London’s  Daily Express Calls for Homosexual Purge from Theaters

London’s Daily Express made little show about being a newspaper that actually printed the news. It’s Canadian-born owner, Max Aitken (who, in 1917, became the first Lord Beaverbrook when he was granted a peerage), said bluntly that he ran the paper “purely for the purpose of making propaganda and with no other motive.” Despite supporting Chamberlain’s appeasement policies, Daily Express emerged from the war as the world’s largest newspaper by circulation.

Daily Express, with its crass moralizing, patriotic stories and jingoistic editorials,  was aimed squarely at the conservative populist working class. He once warned in a headline that a Labour victory would bring about a “Gestapo in Britain,” a tactic that backfired. On April 9, 1959, journalist John Deane Potter warned Daily Express readers about another terrible menace lurking in London’s West End:

I read with dismay the news yesterday that a 31-year-old South African called John Cranko was fined £10 at Marlborough-street police court.

It was not the fine. It was the man and the offence. Because he pleaded guilty to a crime which has become known as the West Side vice.

Cranko is the latest on the list of famous stage names who have been found guilty of this squalid behaviour. He is a talented man of the theatre. He was the co-author of the spectacularly successful review “Cranks.”

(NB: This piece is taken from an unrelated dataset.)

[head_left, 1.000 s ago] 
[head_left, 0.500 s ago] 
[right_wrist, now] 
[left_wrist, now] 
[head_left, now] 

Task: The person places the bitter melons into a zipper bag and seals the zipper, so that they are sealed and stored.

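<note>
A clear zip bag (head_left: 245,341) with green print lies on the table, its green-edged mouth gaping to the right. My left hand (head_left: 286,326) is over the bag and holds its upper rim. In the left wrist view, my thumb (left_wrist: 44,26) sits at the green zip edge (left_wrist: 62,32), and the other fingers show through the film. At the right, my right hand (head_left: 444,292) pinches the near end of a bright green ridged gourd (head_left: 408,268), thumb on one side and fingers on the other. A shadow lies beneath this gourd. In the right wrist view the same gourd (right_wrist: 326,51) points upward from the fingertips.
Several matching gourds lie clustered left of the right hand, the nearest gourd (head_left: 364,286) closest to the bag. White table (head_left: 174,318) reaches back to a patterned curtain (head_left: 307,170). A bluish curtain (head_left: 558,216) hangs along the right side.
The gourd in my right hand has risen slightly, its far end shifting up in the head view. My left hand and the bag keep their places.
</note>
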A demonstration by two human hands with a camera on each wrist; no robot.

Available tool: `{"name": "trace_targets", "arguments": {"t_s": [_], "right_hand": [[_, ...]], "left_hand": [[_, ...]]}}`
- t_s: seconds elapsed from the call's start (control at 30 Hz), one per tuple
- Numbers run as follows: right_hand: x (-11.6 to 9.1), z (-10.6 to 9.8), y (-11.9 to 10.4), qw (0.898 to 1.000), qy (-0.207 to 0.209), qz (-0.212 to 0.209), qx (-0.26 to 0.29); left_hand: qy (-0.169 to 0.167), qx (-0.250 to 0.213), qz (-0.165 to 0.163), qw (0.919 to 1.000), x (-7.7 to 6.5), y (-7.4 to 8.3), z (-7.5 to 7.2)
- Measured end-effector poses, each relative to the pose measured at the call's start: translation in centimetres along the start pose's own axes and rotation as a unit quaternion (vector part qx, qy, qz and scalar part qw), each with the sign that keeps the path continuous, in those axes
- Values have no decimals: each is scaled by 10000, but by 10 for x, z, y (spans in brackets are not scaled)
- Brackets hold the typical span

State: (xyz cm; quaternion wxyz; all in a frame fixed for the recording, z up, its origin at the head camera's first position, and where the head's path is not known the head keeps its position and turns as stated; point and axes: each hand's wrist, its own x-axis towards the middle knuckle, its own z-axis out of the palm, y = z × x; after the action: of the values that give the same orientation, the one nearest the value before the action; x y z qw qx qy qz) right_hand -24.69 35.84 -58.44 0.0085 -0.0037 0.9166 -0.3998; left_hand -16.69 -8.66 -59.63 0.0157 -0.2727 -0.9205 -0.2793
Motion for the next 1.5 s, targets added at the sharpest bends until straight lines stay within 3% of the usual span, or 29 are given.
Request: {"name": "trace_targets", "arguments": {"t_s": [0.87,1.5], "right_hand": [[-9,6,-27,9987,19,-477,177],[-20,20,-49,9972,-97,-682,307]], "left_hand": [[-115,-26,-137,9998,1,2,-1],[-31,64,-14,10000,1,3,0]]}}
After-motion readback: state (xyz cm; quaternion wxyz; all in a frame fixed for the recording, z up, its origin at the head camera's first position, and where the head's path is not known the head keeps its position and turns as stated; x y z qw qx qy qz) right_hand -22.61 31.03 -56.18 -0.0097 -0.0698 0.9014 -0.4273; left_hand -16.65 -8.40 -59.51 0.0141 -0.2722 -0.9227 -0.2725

The private lives of people, whether they are a brilliant ballet designer and author like Cranko, or an ordinary office worker on the 6.15, should, according to the Wolfenden Report, be their own business. But this question is public business.

It has become a sour commonplace in the West End theatre that unless you are a member of an unpleasant freemasonry your chances of success are often lessened.

For the theatre is far too full of people belonging to a secret brotherhood.

Most of them are not tortured misfits. They do not want psychiatric treatment or cures.

They live complacently in their own remote world, with its shrill enthusiasms.

But they are evil. For two reasons.

One is their PERSONAL POWER.

Corruption is an outmoded word that used to be thundered with hellfire vigour from Victorian pulpits. Now this West End weakness is the subject of sophisticated wit.

Their chi-chi world may seem remote from the normal theatregoer. Except for this.

If your son wants to go on the stage — what will his future be? It is a shivering thought.

So many talented young men have said to me: “It is no good in the theatre unless you are camp. You must be queer to get on.”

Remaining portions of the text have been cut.